The Planet-Star Connection
In Biddle et al. (2018), I present the first detection of planet-driven pulsed accretion onto a star, introducing a unique method for finding close-in planets around young stars with protoplanetary disks. The basis of such a detection relies on the interaction between a close-in planet and accreting disk material. As the planet moves through the disk, it will cause density perturbations in nearby disk material, altering the rate of accretion onto the star. The resulting brightness of the hot spot at the base of the accretion stream will vary periodically on the timescale of the planet’s orbit.
I am actively searching for additional young star systems that show this behavior. To aid this search, I am also developing a stellar spot model in Python 3 that simulates time-series photometry and spectroscopy for a rotating Classical T Tauri Star undergoing pulsed accretion by an orbiting planet.

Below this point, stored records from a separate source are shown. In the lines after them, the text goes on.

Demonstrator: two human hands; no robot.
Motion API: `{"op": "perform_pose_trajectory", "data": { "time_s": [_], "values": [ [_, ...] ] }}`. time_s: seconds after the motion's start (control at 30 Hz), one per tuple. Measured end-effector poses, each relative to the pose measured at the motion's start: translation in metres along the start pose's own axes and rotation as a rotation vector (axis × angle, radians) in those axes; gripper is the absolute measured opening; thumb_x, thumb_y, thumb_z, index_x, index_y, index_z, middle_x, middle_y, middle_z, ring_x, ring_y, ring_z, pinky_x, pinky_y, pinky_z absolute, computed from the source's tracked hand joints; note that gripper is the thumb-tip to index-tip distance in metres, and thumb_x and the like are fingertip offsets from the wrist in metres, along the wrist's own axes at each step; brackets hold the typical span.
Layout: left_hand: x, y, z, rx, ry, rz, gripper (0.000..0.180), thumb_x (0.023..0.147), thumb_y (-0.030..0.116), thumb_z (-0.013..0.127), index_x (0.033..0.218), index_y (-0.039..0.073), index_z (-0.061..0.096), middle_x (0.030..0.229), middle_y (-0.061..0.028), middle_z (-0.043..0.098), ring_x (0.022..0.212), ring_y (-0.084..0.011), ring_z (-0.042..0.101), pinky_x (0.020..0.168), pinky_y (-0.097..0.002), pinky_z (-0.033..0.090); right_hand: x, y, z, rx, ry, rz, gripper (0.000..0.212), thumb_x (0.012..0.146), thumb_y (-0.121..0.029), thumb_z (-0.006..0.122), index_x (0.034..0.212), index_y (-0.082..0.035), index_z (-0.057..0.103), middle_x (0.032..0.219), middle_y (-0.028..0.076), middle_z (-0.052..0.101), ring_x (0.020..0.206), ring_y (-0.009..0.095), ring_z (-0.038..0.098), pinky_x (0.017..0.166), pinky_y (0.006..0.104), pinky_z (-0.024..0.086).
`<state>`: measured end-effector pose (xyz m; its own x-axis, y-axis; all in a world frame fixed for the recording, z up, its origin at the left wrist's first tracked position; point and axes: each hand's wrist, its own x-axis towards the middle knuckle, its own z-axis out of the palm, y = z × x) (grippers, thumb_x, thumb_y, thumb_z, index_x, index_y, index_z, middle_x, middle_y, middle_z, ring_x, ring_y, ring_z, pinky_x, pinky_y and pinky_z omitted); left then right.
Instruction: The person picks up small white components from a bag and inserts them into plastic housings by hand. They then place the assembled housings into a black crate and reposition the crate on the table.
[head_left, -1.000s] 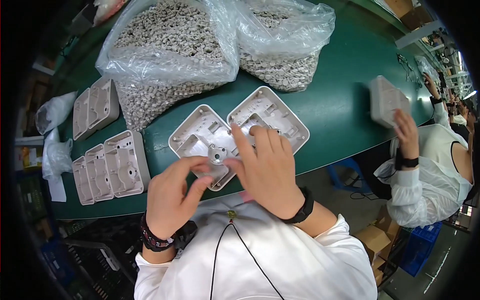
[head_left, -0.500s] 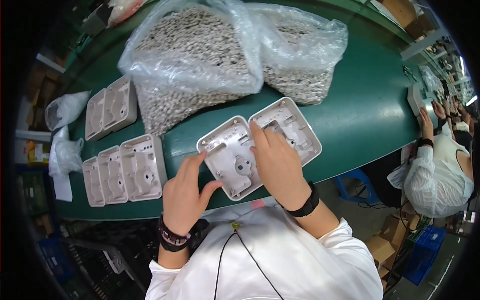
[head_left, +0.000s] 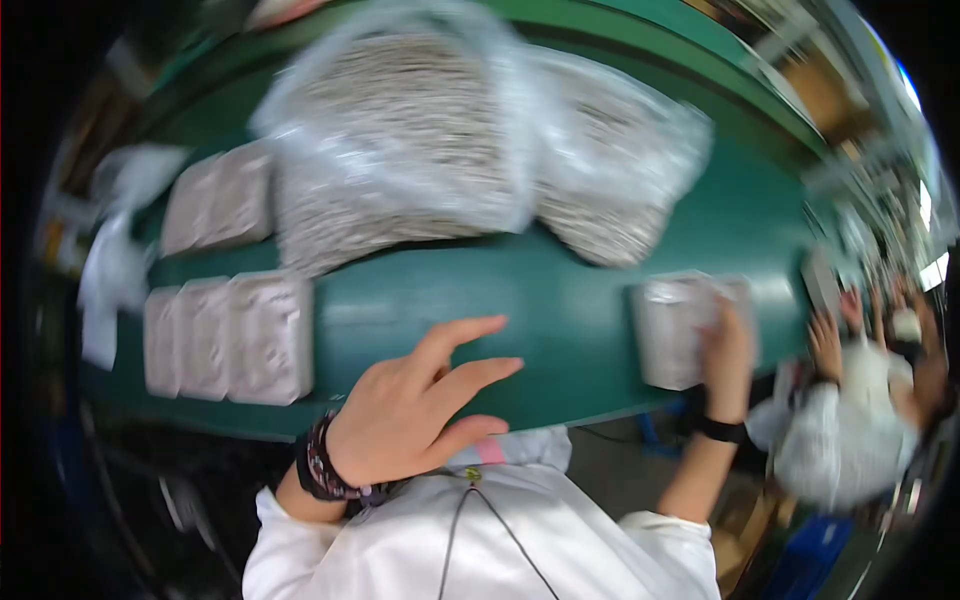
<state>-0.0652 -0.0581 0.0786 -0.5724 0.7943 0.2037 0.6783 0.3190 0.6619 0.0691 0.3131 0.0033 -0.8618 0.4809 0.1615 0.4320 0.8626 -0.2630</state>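
"Where's that pair of shells (head_left: 668, 345)?"

"To the person's right, side by side, at the near part of the bench (head_left: 560, 330). The right hand (head_left: 732, 350) is on them."

"Is its grip closed?"

"Can't tell, it's a blur. The fingers lie over the right-hand shell."

"And the left hand (head_left: 415, 405)?"

"Over the near edge, grip loose, fingers spread and pointing right."

"What's on the left?"

"A row of three shells (head_left: 230, 340), and two more shells (head_left: 218, 198) behind. Farther back sit a big bag (head_left: 400, 110) and a small bag (head_left: 610, 150), both with little parts inside."

"And far right?"

"A co-worker (head_left: 850, 440), one hand near a pale block (head_left: 820, 282)."
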Motion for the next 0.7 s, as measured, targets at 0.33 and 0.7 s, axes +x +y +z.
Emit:
{"op": "perform_pose_trajectory", "data": {
  "time_s": [0.33,0.7],
  "values": [
    [-0.105,-0.089,-0.099,0.852,0.736,-0.819,0.033,0.083,0.030,0.060,0.108,0.008,0.056,0.107,-0.0140,0.057,0.085,-0.0345,0.061,0.070,-0.0415,0.050,0.198,0.280,0.005,0.193,0.091,0.029,0.057,0.078,0.002,0.048,0.133,-0.008,0.040,0.122,0.022,0.052,0.115,0.035,0.049,0.095,0.0389,0.039],
    [-0.175,-0.166,-0.151,0.827,0.653,-1.535,0.049,0.086,0.048,0.048,0.104,0.005,0.061,0.099,-0.0211,0.064,0.093,-0.0379,0.060,0.077,-0.0464,0.049,0.057,-0.005,-0.047,0.046,0.524,-0.366,0.033,0.083,-0.008,0.058,0.116,-0.002,0.055,0.109,0.017,0.057,0.103,0.033,0.052,0.091,0.0384,0.038]
  ]
}}
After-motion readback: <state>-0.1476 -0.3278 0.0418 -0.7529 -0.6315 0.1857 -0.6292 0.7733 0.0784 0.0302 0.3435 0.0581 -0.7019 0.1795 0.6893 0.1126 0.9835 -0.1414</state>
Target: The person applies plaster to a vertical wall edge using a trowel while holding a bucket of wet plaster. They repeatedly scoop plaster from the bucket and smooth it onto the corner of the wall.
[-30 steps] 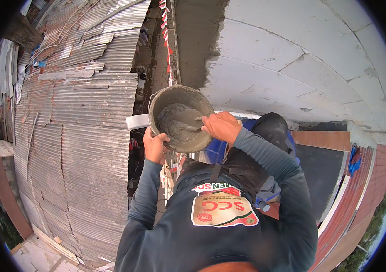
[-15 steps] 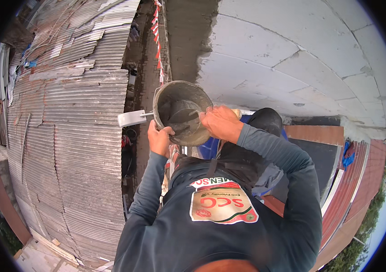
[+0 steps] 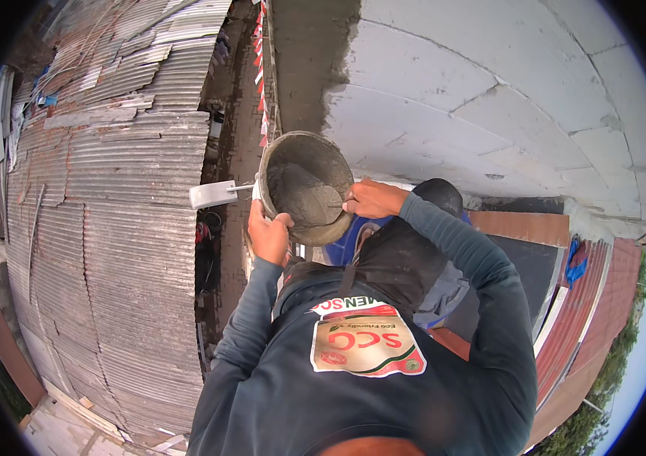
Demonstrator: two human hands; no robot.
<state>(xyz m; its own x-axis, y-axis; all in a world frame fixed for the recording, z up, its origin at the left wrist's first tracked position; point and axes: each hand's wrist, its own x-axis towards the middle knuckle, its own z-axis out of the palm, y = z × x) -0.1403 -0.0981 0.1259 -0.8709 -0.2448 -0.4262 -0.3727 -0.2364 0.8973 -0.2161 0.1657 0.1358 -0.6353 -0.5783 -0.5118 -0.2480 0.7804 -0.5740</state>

Photometric Accretion Diagnostics
I published additional work linking the origin of the large- and small-scale variability sources in CI Tau’s lightcurve in Biddle et al. (2021). To understand the entire nature of the variability in CI Tau’s K2 lightcurve, I isolated the stochastic small-amplitude variations occurring on timescales of ≲1 d. I searched for time-dependent changes in the amplitude of these variations, and found that it is periodic on the same timescale as the long-term variability analyzed in Biddle et al. (2018), presenting direct evidence that the physical mechanism modulating these brightness features is the same.
Exploring Evolutionary Algorithms
I am also interested in developing algorithms to model retrieve global and local properties of astrophysical systems and events. Recently. I’ve explored the utility of evolutionary algorithms as a technique to retrieve properties of magnetic features on the surfaces of stars from their lightcurves. Evolutionary algorithms draw inspiration from evolutionary biology, providing a more directed and efficient search for system parameters compared to Markov Chain Monte Carlo routines. They simulate the Darwinian concept of Survival Of The Fittest by operating on a population of artificial chromosomes through modeled genetic selection to converge on a best fit solution. I designed and wrote in Python 3 an evolutionary algorithm that recovers physical properties of stellar surfaces including the size and spatial distribution of cool spots. I’ve also tested the utility of evolutionary algorithms on the retrieval of the morphology and energy output in stellar flares.